Ha messo subito le mani avanti, definendo il suo post “estremamente razzista”. La cantante irlandese Sinead O’Connor, che ha annunciato da poco la sua conversione all’Islam, cambiando anche il nome in Suhada Davitt si è lasciata andare a un attacco veemente, cosa che non è certo la prima volta che fa, anche se il tema è ovviamente nuovo per lei, vista la fresca conversione. Se una volta strappava la foto del papa (era il 1992) adesso dice che “Sono tremendamente dispiaciuta. Quello che sto per dire è qualcosa di così razzista che non avrei mai pensato che la mia anima potesse sentirlo”. Poi la “bomba”: “non voglio trascorrere ancora tempo con persone bianche (se è così che si chiamano i non musulmani). Non per il momento, per nessuna ragione. Sono disgustosi”. Ovvi i commenti irati al suo post, ma la maggior parte sono stati proprio da parte di musulmani, che l’hanno rimproverata che in questo modo fa passare per razzisti tutti gli islamici: “L’Islam non consente di essere razzisti e di generalizzare” ha detto qualcuno.

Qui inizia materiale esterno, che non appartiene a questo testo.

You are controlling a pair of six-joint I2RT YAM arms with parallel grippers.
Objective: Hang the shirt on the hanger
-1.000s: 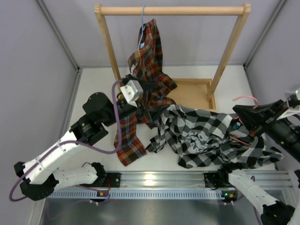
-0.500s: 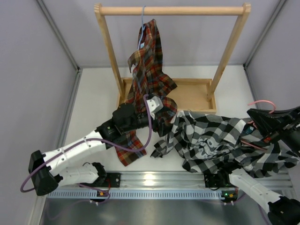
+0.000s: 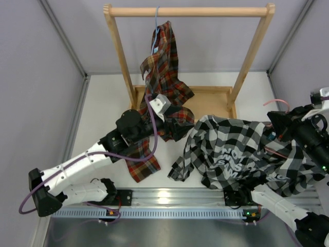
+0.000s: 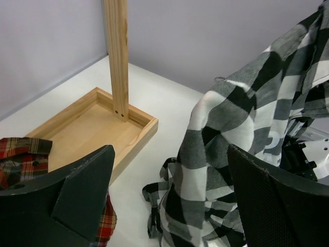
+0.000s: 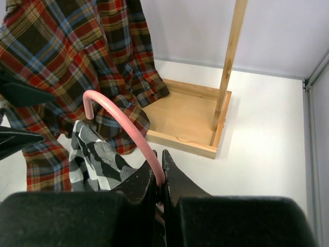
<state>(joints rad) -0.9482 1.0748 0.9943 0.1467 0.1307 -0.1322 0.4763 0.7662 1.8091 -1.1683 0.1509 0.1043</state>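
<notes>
**Moment shown: dressing the hanger, step not yet complete.**

- **Right gripper** [image 5: 159,157]: jaws clenched on the neck of the hanger [image 5: 122,119], just below its hook. It sits at the right edge of the top view.
- **Left gripper** [image 4: 169,154]: jaws released and spread wide, holding nothing. They face the near fold of the shirt [image 4: 226,134], which hangs just ahead of them in the left wrist view. Whether a pad touches cloth cannot be told.
- **The shirt** [image 3: 241,154]: lies bunched in the lower right of the top view. Its right part is lifted toward the right gripper and its left hem trails on the table [image 3: 105,103]. Its long axis runs roughly left to right, with the loose end pointing to the lower centre of the frame.
- **The hanger**: only the hook and 1 short pink stretch of wire show. In the right wrist view the hook arches up and toward the upper left of the frame. The triangular body is buried under the checked cloth, so its long axis cannot be read.
- **Background**: a tartan shirt [image 3: 162,67] hangs from the wooden rack [image 3: 187,11], and its tail falls beside the left arm.

**Judgement.** The cloth appears draped over the hanger but not seated on both shoulders. The next move likely calls for the left jaws to close on 1 layer of checked cloth near the collar or shoulder. They would then draw it over the hidden wire end while the right arm holds the hook steady. The tartan tail lies close by and should not be caught.
</notes>
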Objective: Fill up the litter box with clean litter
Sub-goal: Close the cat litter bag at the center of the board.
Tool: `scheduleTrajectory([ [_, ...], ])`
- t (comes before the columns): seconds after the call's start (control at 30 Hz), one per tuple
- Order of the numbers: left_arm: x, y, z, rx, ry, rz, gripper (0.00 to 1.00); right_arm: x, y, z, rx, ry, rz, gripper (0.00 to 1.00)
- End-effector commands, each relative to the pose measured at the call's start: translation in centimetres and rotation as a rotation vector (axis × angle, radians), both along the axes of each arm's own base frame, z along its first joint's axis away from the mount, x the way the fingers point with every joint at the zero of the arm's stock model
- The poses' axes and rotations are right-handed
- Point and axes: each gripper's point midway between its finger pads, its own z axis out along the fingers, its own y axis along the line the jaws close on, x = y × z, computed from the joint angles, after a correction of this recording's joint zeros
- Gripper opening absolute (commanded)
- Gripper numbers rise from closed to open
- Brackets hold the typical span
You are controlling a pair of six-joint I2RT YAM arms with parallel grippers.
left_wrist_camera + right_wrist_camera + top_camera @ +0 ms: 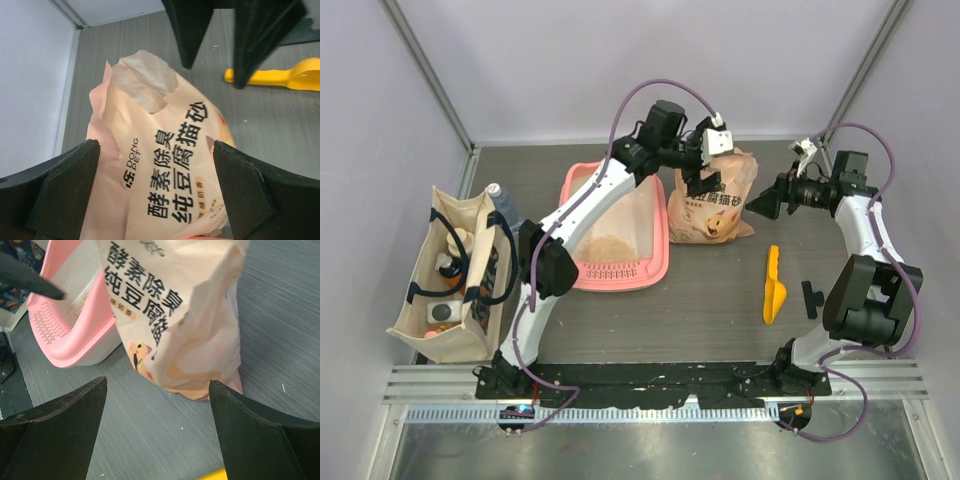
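Tote (445,290) at worktop (710,330) left edge; litter box (620,281) beside it, litter (610,247) piled toward its near end; left jaws open above bag (725,215); right jaws open just right of bag; scoop (773,290) in front.

Pink litter box (620,282) flat on worktop (720,330), grille end toward the arm bases, holding small tan litter (610,248) pile on whitish floor beside grille.
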Motion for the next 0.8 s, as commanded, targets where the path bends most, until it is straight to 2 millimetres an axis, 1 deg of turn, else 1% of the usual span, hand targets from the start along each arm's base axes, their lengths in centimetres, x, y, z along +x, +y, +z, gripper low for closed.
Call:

GLI ISLAMICI CRITICANO SINEAD O’CONNOR
Addirittura è stato lanciato un hashtag per defilarsi dalle sue dichiarazioni, il classico, sebbene leggermente modificato, #notintheirname, cioè non nel loro (dei musulmani) nome. A parte che di neri non musulmani è pieno il mondo mentre lei identifica solo i bianchi come non musulmani, questo ennesimo post della O’Connor dimostra una volta di più il livello grave della malattia mentale dell’artista, in sostanza una ricerca disperata di attenzione. Eppure nonostante aver subito da bambina le violenze fisiche e psicologiche di una madre altrettanto malata di mente, la cantante aveva avuto una lunga carriera che, sebbene con prese di posizione femministe molto forti, aveva fatto credere che Sinéad potesse vivere una vita alquanto normale. Ha pubblicato dischi bellissimi, è stata una performer eccezionale, aveva avuto diversi mariti e figli. Poi improvvisamente la malattia è esplosa: dapprima con comportamenti eccentrici, come auto nominarsi prete della Chiesa cattolica, poi con continui messaggi in cui diceva di stare per suicidarsi. Ma erano il classico “al lupo al lupo” gridato per essere al centro delle attenzioni. Era anche sparita dalla circolazione in America per diversi giorni, facendo pensare al peggio. Quest’ultima conversione all’Islam fa parte del gioco, purtroppo. Un gioco malato che non vede soluzioni. L’unica speranza è che non si faccia male da sola e non ne faccia agli altri, soprattutto i figli.